> Problem details: Retype each line of the listing below, word for word.

> Given data:

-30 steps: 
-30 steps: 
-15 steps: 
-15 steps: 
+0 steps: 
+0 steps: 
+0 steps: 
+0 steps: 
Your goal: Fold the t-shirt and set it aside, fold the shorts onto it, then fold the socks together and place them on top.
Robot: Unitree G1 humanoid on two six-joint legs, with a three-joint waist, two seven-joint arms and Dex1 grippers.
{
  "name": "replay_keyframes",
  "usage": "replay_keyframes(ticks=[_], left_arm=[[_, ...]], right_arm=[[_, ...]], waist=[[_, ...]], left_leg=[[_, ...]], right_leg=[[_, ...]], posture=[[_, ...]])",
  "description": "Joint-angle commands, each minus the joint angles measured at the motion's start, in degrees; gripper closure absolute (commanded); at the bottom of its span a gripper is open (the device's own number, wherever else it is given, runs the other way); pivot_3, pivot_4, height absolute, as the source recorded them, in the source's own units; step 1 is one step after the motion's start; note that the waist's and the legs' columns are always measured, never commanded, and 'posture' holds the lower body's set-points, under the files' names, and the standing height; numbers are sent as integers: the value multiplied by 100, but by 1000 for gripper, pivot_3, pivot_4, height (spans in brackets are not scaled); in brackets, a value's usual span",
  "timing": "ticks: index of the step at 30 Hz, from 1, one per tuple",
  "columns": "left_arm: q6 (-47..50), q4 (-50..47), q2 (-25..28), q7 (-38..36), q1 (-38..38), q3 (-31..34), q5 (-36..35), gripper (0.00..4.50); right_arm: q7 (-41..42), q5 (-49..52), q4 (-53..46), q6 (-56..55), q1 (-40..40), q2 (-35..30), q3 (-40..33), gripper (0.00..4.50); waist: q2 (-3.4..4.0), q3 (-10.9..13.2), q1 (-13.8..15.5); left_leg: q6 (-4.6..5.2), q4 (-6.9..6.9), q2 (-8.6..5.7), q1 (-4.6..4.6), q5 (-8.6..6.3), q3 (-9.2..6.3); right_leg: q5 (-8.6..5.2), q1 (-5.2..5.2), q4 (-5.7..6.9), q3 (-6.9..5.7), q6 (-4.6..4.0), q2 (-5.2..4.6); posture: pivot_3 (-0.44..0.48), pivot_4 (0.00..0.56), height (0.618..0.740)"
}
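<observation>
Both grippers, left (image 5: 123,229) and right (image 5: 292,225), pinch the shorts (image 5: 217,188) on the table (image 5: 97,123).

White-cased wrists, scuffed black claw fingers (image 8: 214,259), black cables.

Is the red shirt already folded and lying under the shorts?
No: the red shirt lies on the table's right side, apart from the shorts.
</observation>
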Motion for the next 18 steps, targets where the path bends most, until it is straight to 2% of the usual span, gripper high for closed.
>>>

> Result for this exercise:
-30 steps: 
-30 steps: 
-15 steps: 
-15 steps: 
+0 steps: 
+0 steps: 
+0 steps: 
+0 steps: 
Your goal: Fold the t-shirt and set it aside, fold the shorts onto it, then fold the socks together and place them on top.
Robot: Unitree G1 humanoid on two six-joint legs, with a three-joint waist, two seven-joint arms and Dex1 grippers.
{
  "name": "replay_keyframes",
  "usage": "replay_keyframes(ticks=[_], left_arm=[[_, ...]], right_arm=[[_, ...]], waist=[[_, ...]], left_leg=[[_, ...]], right_leg=[[_, ...]], posture=[[_, ...]])",
  "description": "Joint-angle commands, each minus the joint angles measured at the motion's start, in degrees; gripper closure absolute (commanded); at the bottom of its span a gripper is open (the device's own number, wherever else it is given, runs the other way); pivot_3, pivot_4, height absolute, as the source recorded them, in the source's own units; step 1 is one step after the motion's start; note that the waist's and the legs' columns are always measured, never commanded, and 'posture' holds the lower body's set-points, under the files' names, and the standing height; numbers are sent as integers: the value multiplied by 100, but by 1000 for gripper, pivot_3, pivot_4, height (spans in brackets are not scaled); in brackets, a value's usual span",
  "timing": "ticks: index of the step at 30 Hz, from 1, one per tuple",
  "columns": "left_arm: q6 (-47..50), q4 (-50..47), q2 (-25..28), q7 (-38..36), q1 (-38..38), q3 (-31..34), q5 (-36..35), gripper (0.00..4.50); right_arm: q7 (-41..42), q5 (-49..52), q4 (-53..46), q6 (-56..55), q1 (-40..40), q2 (-35..30), q3 (-40..33), gripper (0.00..4.50); waist: q2 (-3.4..4.0), q3 (-10.9..13.2), q1 (-13.8..15.5); left_leg: q6 (-4.6..5.2), q4 (-6.9..6.9), q2 (-8.6..5.7), q1 (-4.6..4.6), q5 (-8.6..6.3), q3 (-9.2..6.3); right_leg: q5 (-8.6..5.2), q1 (-5.2..5.2), q4 (-5.7..6.9), q3 (-6.9..5.7), q6 (-4.6..4.0), q2 (-5.2..4.6); posture: pivot_3 (-0.44..0.48), pivot_4 (0.00..0.56), height (0.618..0.740)"
}
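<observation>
Both grippers, left (image 5: 123,229) and right (image 5: 292,225), pinch the shorts (image 5: 217,188) on the table (image 5: 97,123).

White-cased wrists, scuffed black claw fingers (image 8: 214,259), black cables.

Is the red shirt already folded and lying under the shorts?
No: the red shirt lies on the table's right side, apart from the shorts.
</observation>
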Motion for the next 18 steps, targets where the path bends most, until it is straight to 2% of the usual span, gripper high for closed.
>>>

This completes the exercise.